___ Exercise materials ___
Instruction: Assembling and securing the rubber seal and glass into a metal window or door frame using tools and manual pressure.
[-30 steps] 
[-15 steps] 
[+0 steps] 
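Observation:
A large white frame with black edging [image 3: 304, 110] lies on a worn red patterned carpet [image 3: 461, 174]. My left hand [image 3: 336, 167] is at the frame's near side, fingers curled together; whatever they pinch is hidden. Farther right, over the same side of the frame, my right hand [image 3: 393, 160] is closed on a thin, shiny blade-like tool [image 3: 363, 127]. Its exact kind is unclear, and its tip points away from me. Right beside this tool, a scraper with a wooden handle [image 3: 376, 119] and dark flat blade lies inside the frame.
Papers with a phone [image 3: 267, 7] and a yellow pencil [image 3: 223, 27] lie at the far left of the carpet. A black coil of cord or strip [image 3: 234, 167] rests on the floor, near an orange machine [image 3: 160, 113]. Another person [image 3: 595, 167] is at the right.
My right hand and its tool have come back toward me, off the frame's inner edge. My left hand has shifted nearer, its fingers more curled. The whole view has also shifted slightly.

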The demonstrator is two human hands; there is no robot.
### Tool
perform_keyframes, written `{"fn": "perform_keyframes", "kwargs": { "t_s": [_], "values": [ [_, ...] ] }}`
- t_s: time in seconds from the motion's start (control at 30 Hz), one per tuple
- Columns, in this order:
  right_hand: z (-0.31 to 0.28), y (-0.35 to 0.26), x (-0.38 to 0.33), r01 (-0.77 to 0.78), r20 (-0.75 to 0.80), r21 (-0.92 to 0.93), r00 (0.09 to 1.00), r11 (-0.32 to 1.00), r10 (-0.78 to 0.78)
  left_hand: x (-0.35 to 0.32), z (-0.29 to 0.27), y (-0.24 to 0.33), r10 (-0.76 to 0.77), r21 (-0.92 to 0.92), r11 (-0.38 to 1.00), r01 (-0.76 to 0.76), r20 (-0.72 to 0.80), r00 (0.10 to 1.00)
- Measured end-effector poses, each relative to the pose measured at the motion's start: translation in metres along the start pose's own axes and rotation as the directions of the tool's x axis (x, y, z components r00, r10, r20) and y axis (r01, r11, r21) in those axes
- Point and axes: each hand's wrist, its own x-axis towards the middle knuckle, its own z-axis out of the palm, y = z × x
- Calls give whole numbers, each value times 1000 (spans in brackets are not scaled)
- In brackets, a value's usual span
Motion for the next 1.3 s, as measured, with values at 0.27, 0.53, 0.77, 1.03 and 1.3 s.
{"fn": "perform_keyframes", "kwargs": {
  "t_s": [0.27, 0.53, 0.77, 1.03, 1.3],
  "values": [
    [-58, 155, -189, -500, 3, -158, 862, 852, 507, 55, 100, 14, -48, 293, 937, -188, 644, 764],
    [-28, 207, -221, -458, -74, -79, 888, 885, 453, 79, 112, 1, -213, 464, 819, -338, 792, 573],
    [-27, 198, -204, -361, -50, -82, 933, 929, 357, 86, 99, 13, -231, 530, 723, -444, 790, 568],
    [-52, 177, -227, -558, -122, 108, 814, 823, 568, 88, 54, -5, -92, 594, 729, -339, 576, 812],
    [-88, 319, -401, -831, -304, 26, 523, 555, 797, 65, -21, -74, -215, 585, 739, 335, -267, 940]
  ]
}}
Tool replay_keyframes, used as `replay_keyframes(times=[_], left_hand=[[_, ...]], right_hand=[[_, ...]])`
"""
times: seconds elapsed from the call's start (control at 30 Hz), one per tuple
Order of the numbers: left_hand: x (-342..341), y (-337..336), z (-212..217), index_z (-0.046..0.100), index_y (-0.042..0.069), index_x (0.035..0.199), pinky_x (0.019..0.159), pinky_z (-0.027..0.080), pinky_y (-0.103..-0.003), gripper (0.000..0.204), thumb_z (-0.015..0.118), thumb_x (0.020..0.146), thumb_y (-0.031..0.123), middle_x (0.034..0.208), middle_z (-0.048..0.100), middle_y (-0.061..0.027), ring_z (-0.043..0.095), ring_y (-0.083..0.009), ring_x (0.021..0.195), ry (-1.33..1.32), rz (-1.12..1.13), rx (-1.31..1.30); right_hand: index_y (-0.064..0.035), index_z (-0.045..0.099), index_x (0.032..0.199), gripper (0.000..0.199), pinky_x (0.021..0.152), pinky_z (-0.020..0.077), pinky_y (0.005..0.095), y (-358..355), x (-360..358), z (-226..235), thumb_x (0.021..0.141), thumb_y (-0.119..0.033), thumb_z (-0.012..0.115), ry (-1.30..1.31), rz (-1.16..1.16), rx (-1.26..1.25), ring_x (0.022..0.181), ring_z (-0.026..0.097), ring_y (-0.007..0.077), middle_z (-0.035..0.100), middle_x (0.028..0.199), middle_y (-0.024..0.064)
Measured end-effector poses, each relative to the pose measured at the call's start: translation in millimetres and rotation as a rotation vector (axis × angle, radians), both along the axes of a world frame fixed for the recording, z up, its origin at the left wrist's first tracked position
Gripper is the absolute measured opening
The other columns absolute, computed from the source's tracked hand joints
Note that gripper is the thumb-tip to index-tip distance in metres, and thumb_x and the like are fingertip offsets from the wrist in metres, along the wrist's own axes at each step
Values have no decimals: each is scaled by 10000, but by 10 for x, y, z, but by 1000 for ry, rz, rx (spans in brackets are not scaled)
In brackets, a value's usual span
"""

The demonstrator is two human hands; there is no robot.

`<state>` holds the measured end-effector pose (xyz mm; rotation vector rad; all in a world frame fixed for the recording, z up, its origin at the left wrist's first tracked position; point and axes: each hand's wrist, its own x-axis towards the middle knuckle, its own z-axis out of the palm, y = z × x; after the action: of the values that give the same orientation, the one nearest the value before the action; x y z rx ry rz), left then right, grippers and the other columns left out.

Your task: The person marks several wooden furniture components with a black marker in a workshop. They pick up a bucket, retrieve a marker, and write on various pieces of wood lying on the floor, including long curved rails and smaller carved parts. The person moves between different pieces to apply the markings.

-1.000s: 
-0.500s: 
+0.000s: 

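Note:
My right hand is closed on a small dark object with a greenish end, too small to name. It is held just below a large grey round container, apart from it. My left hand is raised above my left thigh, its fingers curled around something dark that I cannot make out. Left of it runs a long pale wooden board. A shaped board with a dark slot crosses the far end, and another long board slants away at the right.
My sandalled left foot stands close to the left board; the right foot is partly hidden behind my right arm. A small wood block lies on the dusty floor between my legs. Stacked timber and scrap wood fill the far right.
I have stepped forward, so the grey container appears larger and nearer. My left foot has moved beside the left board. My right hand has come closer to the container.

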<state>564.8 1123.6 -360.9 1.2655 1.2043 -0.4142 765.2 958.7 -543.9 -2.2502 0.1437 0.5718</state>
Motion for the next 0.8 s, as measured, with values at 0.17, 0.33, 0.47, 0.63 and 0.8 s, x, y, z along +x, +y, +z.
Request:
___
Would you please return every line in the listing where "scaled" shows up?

• Output
- Calls give whole numbers, each value times 1000 (spans in brackets are not scaled)
Values have no decimals: each is scaled by 10000, but by 10 for x, y, z, but by 1000 for ry, rz, rx (spans in brackets are not scaled)

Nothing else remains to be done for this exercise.